植木に水をやる梁治宝さん。梁さんは伴侶に先立たれ一人暮らしをしている
60歳の梁治宝さんは甘粛省沙井鎮興隆村二社の出身で、伴侶に先立たれて一人暮らしをしている片目の不自由な高齢者だ。農村のすべての貧困者、身体障害者、伴侶に先立たれた一人暮らしの人々と同じように、梁治宝さんは農村住民最低生活保障政策の恩恵を受けており、毎月306元の生活補助を受給できる。2009年に張掖市甘州区敬老院が完成後、梁治宝さんは最初の入居者の一人となった。甘州区敬老院は運営資金全額を国が負担する郷鎮の敬老院で、高齢者が自ら管理する管理モデルを採用している。熱心で仕事もよくできるため、梁治宝さんは衛生班のリーダーになり、敬老院内の衛生管理を任されている。
「ここには衛生班と労働班がある。衛生班には30数人のメンバーがいて、毎朝食事の後にメンバーと一緒に院内の清掃をする。労働班にも数十人メンバーがいて、野菜栽培を主に担当している。敬老院の後ろには十数ムー(1ムーは15分の1ヘクタール)の土地があり、ここで食べる野菜はほぼ自分たちで育てたものだ。高齢者たちは身体に問題がなければ皆何か仕事をしたいと思っている。そうすれば本人も元気が出る」と梁治宝さんは話す。
もちろん、すべての伴侶に先立たれた高齢者や独居老人が梁治宝さんのように幸運なわけではない。甘州区敬老院の方德佳副院長は、「わずか200床余りの甘州区敬老院はとうに満員で、入居待ちの人が200人以上もいる」と説明する。
日増しに高まる高齢者福祉ニーズと高齢者福祉施設不足の間の矛盾はすでに全国的な問題になっている。中国民政部2014年通報によると、6月末現在で、全国に高齢者福祉施設は4万カ所近くあり、ベッド数は500万床余りで、前年同期比で18.22%増えた。高齢者1000人当たりのベッド数は25.2床で、前年同期比で13.26%増となっている。これらのデータから、中国政府が長年にわたり根気よく続けてきた苦労と労働の成果が見て取れるが、それでもなお、中国の高齢者福祉施設の建設状況、高齢者福祉サービス業の総合レベルと先進国との間には依然として大きな開きがある。

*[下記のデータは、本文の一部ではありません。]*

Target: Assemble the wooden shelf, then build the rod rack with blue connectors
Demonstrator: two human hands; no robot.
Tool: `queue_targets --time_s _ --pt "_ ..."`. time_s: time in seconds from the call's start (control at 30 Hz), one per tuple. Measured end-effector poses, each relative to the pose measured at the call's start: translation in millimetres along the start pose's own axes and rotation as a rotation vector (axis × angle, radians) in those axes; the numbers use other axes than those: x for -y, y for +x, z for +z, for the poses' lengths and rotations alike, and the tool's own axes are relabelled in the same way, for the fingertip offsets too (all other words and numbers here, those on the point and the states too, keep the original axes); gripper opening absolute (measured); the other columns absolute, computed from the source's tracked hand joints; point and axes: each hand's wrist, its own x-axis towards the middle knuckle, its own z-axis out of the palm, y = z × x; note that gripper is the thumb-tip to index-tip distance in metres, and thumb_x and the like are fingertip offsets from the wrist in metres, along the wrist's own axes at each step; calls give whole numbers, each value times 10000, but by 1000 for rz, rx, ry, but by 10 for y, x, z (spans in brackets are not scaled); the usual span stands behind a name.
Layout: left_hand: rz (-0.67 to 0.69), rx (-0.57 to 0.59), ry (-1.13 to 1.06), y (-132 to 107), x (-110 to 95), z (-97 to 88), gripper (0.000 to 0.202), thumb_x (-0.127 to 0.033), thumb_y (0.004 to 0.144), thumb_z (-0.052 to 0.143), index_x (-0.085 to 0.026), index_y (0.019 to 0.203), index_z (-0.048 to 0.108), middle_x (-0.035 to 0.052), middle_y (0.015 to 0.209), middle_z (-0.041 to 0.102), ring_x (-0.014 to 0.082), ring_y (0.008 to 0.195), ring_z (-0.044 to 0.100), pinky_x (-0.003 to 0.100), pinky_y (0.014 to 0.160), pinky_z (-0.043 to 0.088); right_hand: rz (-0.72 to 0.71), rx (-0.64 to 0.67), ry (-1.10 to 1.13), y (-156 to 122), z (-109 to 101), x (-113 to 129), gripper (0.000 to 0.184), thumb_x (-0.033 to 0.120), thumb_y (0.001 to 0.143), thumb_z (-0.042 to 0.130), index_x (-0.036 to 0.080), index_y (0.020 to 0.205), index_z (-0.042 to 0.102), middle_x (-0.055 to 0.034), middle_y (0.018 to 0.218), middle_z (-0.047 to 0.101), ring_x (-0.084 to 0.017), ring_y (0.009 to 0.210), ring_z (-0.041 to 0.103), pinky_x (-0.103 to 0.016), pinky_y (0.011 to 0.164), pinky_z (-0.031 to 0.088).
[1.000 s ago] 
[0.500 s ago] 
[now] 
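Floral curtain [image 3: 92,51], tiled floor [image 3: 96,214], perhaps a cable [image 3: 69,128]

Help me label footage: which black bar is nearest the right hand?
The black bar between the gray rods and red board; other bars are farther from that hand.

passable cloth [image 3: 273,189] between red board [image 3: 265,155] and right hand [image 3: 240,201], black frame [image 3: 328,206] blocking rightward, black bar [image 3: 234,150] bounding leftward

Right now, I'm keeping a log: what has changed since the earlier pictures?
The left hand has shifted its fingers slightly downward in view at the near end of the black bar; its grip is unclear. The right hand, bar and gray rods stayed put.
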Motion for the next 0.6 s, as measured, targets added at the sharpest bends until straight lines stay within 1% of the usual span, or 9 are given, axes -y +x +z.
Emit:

そのため、中国政府は近年、より多くの政策措置を打ち出し、各地に対し高齢者福祉サービス業の発展に力を入れるよう要求した。2014年6月、甘州区敬老院のある甘粛省は『高齢者福祉サービス業の発展加速に関する実施意見』を打ち出した。意見には同地区の2020年までの取り組み目標が明確に記されている。都市・農村をカバーする高齢者福祉サービス体系を構築し、高齢者福祉サービス施設をすべての都市コミュニティー、90%以上の郷鎮、60%以上の農村コミュニティーに行き渡らせ、社会の高齢者福祉用ベッド数を高齢者1000人当たり35床以上にする、という目標である。
甘州区敬老院の方德佳副院長は、「張掖市政府の支援の下で、甘州区敬老院は浜河新区に新しいタイプの高齢者福祉モデル基地を建設する予定だ」と話す。
「高齢者福祉サービス業は商業化しすぎてはいけない。商業ベースの高齢者福祉施設は利益を追求し、費用基準が高すぎて、大多数の庶民は入居することができない。だから、やはり民営非営利性の施設をもっと増やすべきだ。政策支援、政府主導、社会参与の三つの面が結びついて初めて、社会全体の高齢者福祉問題を真に解決することができる。ここ数年、中国政府の基礎高齢者福祉サービス業に対する投資と支援は非常に大きなものだ。各種優遇政策も多い。今後、中国の高齢者の生活はさらに保障されると信じている」。方德佳副院長はこう指摘する。